“Do not drop in for
an after-loss.
Ah, do not, when my heart hath scap’d
this sorrow,
Come in the rereward of a conquered woe.”
-SHAKESPEARE’S
sonnets, XC.
“Man is his own star, and the soul
that can
Render an honest and a perfect man
Commands all light, all influence, all
fate.
Nothing to him falls early, or too late.”
-FLETCHER’S
“Honest man’s fortune.”
Jan, the sole survivor of The Solan,
had brought the news of his own misfortune, but there
was no necessity to hasten its publication. Nothing
could be gained by telling it at once, and no one could
be helped, so Snorro advised him to sleep all the
following day.
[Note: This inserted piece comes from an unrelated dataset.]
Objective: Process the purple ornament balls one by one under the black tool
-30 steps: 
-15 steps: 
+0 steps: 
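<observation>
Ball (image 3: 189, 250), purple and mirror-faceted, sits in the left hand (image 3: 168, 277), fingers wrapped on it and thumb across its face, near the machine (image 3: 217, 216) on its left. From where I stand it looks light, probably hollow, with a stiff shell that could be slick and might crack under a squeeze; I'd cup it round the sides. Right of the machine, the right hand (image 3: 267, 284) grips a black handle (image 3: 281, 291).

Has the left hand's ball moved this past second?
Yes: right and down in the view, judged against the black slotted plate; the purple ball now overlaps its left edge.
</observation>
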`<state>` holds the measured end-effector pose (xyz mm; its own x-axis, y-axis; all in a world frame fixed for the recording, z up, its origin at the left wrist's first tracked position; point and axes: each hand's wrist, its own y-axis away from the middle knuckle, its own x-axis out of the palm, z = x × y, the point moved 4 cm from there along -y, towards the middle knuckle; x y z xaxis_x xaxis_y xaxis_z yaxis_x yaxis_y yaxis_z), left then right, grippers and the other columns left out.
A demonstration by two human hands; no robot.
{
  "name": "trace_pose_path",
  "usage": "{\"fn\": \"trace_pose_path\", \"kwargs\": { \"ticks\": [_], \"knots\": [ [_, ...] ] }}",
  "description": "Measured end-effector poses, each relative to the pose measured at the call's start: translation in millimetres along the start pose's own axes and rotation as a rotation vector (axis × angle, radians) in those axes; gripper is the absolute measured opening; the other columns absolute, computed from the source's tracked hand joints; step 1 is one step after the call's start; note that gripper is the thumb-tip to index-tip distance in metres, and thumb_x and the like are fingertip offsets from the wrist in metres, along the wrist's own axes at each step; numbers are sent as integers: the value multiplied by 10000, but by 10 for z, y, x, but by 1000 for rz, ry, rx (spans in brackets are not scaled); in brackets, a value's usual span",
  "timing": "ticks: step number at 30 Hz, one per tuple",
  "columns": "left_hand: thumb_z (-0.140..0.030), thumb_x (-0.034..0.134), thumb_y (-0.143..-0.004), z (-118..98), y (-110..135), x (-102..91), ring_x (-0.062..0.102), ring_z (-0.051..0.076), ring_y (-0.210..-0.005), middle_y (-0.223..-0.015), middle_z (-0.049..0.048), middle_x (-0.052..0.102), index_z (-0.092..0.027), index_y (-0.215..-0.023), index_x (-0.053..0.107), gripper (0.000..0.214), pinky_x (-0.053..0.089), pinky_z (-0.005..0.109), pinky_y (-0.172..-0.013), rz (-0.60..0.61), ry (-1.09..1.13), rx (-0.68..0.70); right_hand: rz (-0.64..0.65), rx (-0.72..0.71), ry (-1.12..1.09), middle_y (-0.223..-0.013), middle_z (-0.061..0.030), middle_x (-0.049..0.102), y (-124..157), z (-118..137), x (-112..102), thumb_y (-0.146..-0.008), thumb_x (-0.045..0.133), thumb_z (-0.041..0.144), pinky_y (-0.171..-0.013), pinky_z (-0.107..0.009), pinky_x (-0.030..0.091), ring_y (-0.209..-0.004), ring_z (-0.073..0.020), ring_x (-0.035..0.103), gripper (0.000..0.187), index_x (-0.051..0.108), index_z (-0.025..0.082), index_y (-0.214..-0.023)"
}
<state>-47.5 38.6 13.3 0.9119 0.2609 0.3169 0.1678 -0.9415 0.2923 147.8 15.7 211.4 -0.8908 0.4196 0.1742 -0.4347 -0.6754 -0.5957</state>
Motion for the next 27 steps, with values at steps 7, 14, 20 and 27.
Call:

Jan hardly needed the advice.
In a few minutes he sank into a dreamless lethargic
sleep, which lasted nearly twenty-four hours.
When he awoke from it, he said, “I will see
Tulloch, and then I will sleep again, Snorro.”
“Let me go for thee.”
“Nay, then he will think that
I am a coward. I must tell my own tale; he can
but be angry.”
But Tulloch took his loss with composure.
“Thou did the best that could be done, Jan,”
he answered, when Jan had told the story of the shipwreck;
“wind and wave are not at thy order.”
“Thou wilt say that for me?
It is all I ask. I did my best, Tulloch.”
“I will say it; and in the spring
I will see about another boat. I am not afraid
to trust thee.”
Jan looked at him gratefully, but
the hope was too far off to give much present comfort
to him. He walked slowly back to the retreat
Snorro had made for him, wondering how he was to get
the winter over, wondering if Margaret would see him,
wondering how best to gain her forgiveness, longing
to see her face but not daring to approach her without
some preparation for the meeting. For though she
had come back to life, it had been very slowly.
Snorro said that she never left the house, that she
was still wan and weak, and that on the rare occasions
when he had been sent to Peter’s house, she had
not spoken to him.
After his interview with Tulloch,
he fell into a sound sleep again. When he awoke
the day was well begun, and Peter was at the store.
Looking through the cracks in the rude flooring, he
could see him carefully counting his cash, and comparing
his balance. Snorro, for a wonder, was quite
idle, and Peter finally looked at him, and said fretfully:
“There is this and that to do.
What art thou standing still for?”
“A man may stand still sometimes.
I feel not like work to-day.”
“Art thou sick, then?”
“Who can tell? It may be sickness.”
He stood thoughtfully by the big fire
and moved not. Peter went on with his figures
in a fidgety way. Presently Tulloch entered.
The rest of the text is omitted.